Conosciuta già dagli antichi Greci e Romani con il nome di Sinonia, Zannone è la più settentrionale tra le Isole Pontine e la terz’ultima dell’arcipelago per estensione dopo Santo Stefano e Gavi.
Disabitata dagli anni ’70, è entrata a far parte nel decennio successivo del Parco Nazionale del Circeo. La scarsa presenza umana, ha fatto sì che l’isola conservasse un ricchissimo patrimonio naturalistico. Oggi è l’habitat incontaminato di numerose tipologie di uccelli migratori, mufloni e di altre specie endemiche, come la Podarcis siculus patrizii conosciuta anche come lucertola di Zannone.

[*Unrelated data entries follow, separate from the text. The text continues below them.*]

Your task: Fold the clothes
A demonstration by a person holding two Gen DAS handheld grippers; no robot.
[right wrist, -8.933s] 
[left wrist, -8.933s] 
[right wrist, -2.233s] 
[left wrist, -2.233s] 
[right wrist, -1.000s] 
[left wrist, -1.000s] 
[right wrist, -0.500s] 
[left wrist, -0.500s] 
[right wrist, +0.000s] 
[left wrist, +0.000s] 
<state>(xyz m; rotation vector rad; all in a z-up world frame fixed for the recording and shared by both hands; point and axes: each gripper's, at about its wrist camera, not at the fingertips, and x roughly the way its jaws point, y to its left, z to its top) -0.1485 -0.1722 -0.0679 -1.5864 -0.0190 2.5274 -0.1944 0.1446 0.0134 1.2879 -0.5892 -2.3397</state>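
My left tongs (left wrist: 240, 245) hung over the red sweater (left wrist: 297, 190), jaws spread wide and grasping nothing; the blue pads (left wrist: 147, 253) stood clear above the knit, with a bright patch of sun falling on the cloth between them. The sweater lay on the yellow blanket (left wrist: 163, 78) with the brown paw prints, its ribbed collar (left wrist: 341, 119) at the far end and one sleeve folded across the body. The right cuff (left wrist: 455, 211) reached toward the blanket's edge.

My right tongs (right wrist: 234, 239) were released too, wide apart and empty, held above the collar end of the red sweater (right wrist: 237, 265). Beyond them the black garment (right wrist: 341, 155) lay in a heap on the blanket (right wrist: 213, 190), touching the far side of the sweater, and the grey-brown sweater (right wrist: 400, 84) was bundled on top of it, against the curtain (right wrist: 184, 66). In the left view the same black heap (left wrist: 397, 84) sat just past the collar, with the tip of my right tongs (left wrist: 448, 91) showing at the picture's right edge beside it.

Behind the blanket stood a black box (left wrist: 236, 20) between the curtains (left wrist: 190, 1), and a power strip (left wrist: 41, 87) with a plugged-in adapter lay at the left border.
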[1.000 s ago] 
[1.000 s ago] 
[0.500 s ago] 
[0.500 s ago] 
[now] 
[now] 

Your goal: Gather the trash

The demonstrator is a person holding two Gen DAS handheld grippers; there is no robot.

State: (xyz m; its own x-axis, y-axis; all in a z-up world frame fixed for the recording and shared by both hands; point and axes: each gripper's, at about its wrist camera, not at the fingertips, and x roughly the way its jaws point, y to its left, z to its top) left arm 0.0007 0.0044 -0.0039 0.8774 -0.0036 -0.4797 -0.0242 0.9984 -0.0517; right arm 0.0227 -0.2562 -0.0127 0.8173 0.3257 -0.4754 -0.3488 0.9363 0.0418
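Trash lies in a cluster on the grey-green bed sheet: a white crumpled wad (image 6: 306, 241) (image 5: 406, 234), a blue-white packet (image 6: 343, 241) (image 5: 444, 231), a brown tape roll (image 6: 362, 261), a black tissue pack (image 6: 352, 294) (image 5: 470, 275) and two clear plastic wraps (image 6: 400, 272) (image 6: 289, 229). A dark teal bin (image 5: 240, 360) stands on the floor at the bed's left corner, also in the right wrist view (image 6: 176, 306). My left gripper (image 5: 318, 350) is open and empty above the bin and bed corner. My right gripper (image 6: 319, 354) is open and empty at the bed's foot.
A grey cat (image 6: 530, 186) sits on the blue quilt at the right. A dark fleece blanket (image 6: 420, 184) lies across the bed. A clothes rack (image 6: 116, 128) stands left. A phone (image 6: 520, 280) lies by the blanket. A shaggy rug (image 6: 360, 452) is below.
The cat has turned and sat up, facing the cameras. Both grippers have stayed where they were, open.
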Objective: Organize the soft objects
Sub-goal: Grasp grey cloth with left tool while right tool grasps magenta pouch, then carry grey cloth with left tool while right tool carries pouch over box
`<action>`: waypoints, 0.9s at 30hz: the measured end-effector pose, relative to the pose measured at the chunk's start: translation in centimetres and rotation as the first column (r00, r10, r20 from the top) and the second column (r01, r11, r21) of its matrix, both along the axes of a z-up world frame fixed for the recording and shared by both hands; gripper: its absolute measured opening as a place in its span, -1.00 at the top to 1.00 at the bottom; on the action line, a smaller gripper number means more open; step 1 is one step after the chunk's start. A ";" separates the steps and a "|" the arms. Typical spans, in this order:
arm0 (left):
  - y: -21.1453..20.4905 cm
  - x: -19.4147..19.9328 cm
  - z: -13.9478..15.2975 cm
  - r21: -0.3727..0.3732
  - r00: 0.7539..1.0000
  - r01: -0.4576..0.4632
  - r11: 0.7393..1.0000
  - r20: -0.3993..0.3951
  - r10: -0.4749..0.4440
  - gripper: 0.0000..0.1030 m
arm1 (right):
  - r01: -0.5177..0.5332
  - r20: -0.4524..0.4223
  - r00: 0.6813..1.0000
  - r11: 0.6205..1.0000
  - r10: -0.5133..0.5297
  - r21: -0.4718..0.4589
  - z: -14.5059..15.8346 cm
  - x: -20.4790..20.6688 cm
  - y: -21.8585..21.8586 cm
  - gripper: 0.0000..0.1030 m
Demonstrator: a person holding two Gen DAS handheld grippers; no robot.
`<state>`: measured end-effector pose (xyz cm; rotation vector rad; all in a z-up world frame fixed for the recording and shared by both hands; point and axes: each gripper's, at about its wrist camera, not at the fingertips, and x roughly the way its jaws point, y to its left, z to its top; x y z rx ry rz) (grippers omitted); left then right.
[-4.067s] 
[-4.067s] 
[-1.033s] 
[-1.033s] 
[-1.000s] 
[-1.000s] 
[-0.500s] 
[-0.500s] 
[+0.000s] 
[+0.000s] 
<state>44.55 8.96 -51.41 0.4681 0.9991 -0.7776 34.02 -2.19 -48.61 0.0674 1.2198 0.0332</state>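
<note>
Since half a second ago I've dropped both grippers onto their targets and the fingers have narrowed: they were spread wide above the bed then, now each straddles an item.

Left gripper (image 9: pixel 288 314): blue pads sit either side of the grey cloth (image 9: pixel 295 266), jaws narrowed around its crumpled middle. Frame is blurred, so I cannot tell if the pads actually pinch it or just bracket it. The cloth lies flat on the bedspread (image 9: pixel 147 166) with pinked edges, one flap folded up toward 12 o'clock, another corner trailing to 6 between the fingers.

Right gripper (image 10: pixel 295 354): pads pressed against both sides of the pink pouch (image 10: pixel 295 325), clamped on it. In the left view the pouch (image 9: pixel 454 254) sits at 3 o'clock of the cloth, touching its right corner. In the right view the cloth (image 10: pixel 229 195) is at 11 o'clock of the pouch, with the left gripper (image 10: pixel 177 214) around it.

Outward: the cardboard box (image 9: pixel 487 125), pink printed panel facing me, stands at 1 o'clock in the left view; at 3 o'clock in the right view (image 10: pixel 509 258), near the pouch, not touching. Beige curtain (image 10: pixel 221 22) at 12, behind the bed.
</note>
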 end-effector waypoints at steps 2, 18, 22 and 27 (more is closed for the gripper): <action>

Ma quest’oasi deserta a due passi da Ponza ricca di fauna e vegetazione lussureggiante non è sempre stata così tranquilla. Mezzo secolo fa era conosciuta con ben altro nome: l’isola delle orge. Negli anni ’60 infatti, Zannone era la dimora privata del Marchese Casati Stampa e di sua moglie Anna Fallarino, che qui erano soliti organizzare party a luci rosse. Festini che si conclusero tragicamente quando il 30 agosto del 1970 il marchese uccise a Roma sua moglie e il suo amante, per poi togliersi la vita. Oggi la villa è abbandonata e la natura selvaggia ha cancellato quasi ogni traccia di quello scenario alla Eyes Wide Shut.
Zannone è un luogo da scoprire a 360 gradi: i suoi fondali coperti di gorgonie ne fanno un paradiso per lo snorkeling e le immersioni, ma l’isola merita di essere esplorata anche in superfice.
L’unico punto di approdo si trova a Punta del Varo, nella parte nord-orientale. Qui è possibile ammirare i resti di un’antica Peschiera Romana ricavata nella roccia. Da Varo si inizia il cammino attraverso un antico sentiero tracciato dai monaci benedettini che sale fino alla cima del Monte Pellegrino, a circa 190 metri. Seguendolo arriverai ai ruderi del Monastero di Santo Spirito, un monastero cistercense eretto nel 504 e in seguito abbandonato a causa delle incursioni dei pirati saraceni, da cui potrai godere di una vista magnifica su Ponza e Palmarola. A questo punto il sentiero scende sul versante opposto e attraversa il bosco del Cavone del Lauro, una macchia di lecci, corbezzoli e querce secolari, per terminare infine presso il Faro di Capo Negro.